Тут профессор споткнулся, и Офелия схватила его за рукав и упрямо потянула в безопасное место. Недавно они прошли мимо могилы альпиниста, и Офелия подумала, что профессор вряд ли спортивней того, кто здесь сорвался.
– Мне кажется, я понимаю, – сказал Лева. – Я вот тоже сначала хочу умереть, а потом меня снова кто-то воскрешает. Меня, как траву, кто-то вспоминает, и тогда растит и оживляет.
– Вы, что ж, хотите сказать, что Бог страдает, – спрашивает Эрик, – но это же нонсенс…
Эрик сказал это и задумался, почему это профессор так и путешествует в рубашке с развевающимися в ветре бирками, то ли есть на то причина, то ли просто забыл срезать.
– Бог страдает в конечном, чтобы преобразить его в себя, в бесконечное, – говорит Воротников, весь в полете и трепетанье ценников на ниточках.
– Вот-вот, – говорит Офелия. – Я врубаюсь, про что это. У меня только слов таких нет, но у меня есть слова, которые внутри уже есть, а в словарях их еще нету. Но мне они подходят. Они мне говорят ясно, и я все понимаю, амигос!
– Отрежь ему нитки, – тихо говорит Офелии Эрик.

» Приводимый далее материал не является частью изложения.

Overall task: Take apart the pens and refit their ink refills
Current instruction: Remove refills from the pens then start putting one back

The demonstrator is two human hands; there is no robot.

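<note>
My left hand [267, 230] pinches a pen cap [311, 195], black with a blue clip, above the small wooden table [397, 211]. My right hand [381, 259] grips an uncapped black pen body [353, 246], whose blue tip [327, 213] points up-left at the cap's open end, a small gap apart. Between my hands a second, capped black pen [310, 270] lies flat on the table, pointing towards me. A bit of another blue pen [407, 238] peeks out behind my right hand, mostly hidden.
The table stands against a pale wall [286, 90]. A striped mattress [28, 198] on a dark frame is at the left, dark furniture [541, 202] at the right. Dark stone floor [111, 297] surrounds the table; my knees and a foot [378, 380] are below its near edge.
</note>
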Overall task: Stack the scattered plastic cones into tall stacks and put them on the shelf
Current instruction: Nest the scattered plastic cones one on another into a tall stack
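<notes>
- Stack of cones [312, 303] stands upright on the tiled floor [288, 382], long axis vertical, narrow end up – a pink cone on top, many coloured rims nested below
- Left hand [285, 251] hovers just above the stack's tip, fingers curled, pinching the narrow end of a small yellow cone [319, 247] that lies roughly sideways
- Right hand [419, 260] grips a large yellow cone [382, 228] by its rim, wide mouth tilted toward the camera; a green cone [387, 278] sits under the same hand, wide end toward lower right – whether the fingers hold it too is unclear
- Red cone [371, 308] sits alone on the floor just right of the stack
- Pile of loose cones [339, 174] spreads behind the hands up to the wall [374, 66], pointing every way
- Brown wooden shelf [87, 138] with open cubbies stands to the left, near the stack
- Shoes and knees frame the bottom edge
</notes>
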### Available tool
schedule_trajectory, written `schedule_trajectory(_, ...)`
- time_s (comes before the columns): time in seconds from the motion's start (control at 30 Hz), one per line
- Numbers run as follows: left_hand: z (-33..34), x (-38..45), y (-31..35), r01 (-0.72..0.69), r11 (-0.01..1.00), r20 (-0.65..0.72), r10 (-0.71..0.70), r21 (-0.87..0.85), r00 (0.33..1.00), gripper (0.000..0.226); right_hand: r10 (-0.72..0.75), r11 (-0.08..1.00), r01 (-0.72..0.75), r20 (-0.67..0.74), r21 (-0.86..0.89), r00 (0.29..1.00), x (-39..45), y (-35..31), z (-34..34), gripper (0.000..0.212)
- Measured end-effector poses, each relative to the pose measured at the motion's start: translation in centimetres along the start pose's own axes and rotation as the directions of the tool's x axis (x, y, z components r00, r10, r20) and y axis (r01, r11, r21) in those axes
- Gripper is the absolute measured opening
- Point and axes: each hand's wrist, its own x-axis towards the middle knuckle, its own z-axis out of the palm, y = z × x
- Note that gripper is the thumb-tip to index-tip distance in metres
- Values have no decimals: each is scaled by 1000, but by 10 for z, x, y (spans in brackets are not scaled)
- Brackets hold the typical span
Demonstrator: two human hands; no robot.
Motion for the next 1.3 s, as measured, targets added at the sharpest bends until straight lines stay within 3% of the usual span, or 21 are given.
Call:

– Отвали, – отвечает Офелия. – Тебе чего, жалко, что ли?
– Такой человек неотделим от всех остальных и всего остального – от птиц, от камней, от всех людей, и живых и мертвых, и из него отчасти растут травы и летят осы и птицы, – говорит профессор.
– Я видела такое, – говорит Офелия, – видела. Не глазами, конечно, а если их завернуть внутрь, – и она развернула глаза внутрь и посмотрела на Леву сплошными белками, отчего Лева отпрянул, споткнулся и упал.

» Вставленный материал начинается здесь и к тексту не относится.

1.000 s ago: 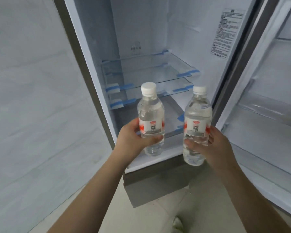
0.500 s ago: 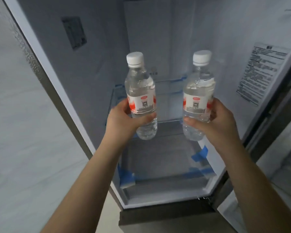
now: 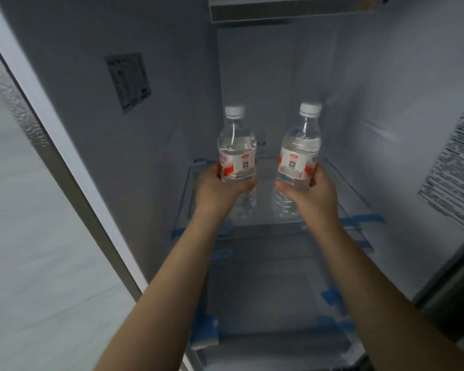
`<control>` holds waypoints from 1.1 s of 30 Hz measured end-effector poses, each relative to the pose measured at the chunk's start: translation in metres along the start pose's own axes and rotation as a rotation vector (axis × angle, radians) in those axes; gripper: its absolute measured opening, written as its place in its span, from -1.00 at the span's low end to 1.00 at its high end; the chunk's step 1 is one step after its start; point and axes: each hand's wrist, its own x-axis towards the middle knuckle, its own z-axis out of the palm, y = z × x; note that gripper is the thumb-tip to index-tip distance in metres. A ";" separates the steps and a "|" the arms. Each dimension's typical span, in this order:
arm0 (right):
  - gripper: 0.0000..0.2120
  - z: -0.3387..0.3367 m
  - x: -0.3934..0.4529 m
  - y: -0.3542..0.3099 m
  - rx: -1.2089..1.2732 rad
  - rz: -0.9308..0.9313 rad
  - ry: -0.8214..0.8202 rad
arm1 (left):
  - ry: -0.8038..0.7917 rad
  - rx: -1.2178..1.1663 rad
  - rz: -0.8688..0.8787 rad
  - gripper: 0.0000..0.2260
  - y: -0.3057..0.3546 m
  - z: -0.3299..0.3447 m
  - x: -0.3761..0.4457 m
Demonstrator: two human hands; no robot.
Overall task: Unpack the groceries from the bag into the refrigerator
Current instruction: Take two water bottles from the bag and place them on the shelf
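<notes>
Nearest the camera, two bare forearms reach forward into the open refrigerator (image 3: 386, 129), passing above its lower compartment, where strips of blue tape (image 3: 204, 333) sit at the corners of the shelving, likely packing tape meant to keep loose parts from shifting.

Farther in, the left hand (image 3: 216, 190) wraps its fingers and thumb around the lower body of the left water bottle (image 3: 237, 153), just under the red-and-white label. The right hand (image 3: 310, 192) grips the right water bottle (image 3: 298, 162) the same way, with the thumb across the front below the label. Both bottles are upright, caps up, side by side but apart. Holding them low on the body keeps the bases free, which suits setting them down standing.

The bottles hang over the upper glass shelf (image 3: 340, 188); whether their bases already touch the glass I cannot tell, since the clear plastic and clear shelf blur together. Carrying one in each hand puts two items away in a single reach, and the gap between them leaves each room to stand alone.

Beyond, the back wall is bare apart from a small fitting behind the bottles. A printed sticker (image 3: 452, 170) sits on the right wall, and a dark panel (image 3: 127, 81) on the left. The grocery bag is not in view.
</notes>
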 end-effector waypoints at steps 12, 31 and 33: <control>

– Вставай, Левушка, царь зверей, вставай, – наклонилась над ним Офелия и стала его поднимать. Чего-то ты уж слишком порывистый, амиго.
Лева недоверчиво посмотрел на Офелию, но глаза у нее были на прежнем месте, как у всех людей, а не ведьм.

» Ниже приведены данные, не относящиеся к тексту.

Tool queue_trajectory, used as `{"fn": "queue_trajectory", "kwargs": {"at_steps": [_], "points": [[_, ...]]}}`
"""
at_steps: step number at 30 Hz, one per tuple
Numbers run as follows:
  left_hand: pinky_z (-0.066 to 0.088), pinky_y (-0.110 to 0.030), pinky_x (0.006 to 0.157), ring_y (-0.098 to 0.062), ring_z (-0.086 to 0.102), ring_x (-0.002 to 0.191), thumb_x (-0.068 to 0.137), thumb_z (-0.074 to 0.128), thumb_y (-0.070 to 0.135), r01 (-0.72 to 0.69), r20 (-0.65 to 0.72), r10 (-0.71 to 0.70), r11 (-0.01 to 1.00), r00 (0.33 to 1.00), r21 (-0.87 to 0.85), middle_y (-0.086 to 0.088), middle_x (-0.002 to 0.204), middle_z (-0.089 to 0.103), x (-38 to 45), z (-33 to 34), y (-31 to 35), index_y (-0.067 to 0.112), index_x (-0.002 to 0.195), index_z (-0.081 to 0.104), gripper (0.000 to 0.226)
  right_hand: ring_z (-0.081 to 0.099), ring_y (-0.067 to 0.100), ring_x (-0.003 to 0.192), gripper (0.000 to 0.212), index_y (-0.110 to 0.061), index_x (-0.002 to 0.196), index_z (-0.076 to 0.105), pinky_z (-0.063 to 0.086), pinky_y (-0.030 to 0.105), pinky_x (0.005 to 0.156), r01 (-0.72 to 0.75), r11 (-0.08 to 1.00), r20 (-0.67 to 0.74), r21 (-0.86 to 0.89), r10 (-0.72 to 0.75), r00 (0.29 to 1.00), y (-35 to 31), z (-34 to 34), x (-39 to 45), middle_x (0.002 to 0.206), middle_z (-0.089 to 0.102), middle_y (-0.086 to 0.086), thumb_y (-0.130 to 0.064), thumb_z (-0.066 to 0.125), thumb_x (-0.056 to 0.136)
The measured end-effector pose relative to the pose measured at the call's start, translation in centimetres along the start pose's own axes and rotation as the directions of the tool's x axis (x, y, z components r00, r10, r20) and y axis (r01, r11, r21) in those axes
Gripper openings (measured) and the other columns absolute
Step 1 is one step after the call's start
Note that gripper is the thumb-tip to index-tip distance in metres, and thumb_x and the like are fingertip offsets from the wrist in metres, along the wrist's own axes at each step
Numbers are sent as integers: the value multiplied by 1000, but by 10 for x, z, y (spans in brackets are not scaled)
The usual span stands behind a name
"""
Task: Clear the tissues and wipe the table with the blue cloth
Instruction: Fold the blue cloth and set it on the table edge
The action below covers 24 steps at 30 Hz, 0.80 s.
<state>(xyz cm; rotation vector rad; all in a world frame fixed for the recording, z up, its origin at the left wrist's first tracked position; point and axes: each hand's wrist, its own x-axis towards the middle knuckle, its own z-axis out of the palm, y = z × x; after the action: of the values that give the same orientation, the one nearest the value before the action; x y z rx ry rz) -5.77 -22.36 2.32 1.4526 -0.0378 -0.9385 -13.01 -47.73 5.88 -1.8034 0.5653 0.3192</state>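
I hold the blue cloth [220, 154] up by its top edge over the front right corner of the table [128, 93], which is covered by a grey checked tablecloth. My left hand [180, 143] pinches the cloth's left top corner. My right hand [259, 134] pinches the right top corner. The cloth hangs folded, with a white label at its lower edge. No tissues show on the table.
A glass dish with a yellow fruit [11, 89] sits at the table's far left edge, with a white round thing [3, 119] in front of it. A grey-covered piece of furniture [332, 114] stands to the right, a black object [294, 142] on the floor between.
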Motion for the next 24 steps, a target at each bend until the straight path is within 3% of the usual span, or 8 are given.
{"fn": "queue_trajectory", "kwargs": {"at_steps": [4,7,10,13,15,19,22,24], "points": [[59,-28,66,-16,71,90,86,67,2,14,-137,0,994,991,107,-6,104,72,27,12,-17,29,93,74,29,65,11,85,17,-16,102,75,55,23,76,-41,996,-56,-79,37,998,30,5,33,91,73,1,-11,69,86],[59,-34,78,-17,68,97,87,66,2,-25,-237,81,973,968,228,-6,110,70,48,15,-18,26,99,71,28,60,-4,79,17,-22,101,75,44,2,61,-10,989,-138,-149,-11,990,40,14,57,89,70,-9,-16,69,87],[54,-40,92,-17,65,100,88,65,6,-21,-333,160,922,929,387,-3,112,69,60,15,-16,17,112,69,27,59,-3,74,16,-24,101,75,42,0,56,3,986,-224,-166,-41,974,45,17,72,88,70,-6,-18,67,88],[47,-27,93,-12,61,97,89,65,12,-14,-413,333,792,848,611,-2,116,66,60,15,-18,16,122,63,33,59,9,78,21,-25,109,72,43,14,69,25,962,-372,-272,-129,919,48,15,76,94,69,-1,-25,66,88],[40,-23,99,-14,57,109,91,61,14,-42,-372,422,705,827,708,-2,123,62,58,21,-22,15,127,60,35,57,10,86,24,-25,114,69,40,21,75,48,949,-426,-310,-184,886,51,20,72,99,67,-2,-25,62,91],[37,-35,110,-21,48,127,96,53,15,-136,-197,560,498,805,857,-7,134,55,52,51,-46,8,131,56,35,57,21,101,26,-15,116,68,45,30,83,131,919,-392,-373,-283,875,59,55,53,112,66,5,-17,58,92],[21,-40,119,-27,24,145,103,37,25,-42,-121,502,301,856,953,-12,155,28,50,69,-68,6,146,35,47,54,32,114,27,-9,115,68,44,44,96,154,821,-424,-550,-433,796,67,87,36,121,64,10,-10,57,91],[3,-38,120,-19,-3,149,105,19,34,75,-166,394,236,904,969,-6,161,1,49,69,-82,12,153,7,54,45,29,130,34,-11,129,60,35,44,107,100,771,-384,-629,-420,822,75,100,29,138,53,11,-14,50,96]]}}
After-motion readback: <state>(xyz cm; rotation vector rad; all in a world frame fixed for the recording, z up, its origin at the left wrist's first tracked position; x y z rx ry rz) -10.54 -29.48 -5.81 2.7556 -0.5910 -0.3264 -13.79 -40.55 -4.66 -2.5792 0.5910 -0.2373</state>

– Не пугай меня больше, – попросил Лева, – мне от этого жить не хочется.
– Не буду, – сказала Офелия.
63
Элвис сидел в гримерке и задыхался. Кондиционеры шпарили вовсю, но он все равно задыхался, потому что он только что отработал два часа на сцене, не считая вызовов на бис, которые, по правде сказать, он почти что проигнорировал. Он сидел в своем золотом костюме, ощущая себя чем-то вроде желе или содержимого устрицы внутри твердой скорлупы, которая хотела растечься, но створки мешали. Обычно его раздевал Джошуа, или как там его, но его он только что выгнал, запустив в грудь бутылкой из-под кока-колы, потому что от Джошуа воняло чесноком, а он сто раз просил его не нажираться чесноку перед концертом. Самому раздеться не было сил. Костюм облегал его, как резина аквалангиста. За последние два месяца он прибавил пятнадцать фунтов и даже в специально перешитые «на вырост» костюмы влезал с трудом, а на сцене хрипел и задыхался. Чтобы это было не особенно заметно из зала и в телекамеры, он глотал таблетки пригоршнями, и на какое-то время их хватало. Он переставал чувствовать себя разжиревшим тюленем и начинал двигаться почти что без посторонней помощи.
Когда он шел к сцене, кто-нибудь из его прихлебал поддерживал его под видом доброжелательных объятий, чтобы он не свалился случайно на какого-нибудь бедолагу-музыканта, как пару раз уже случалось, но на сцене Элвис преображался.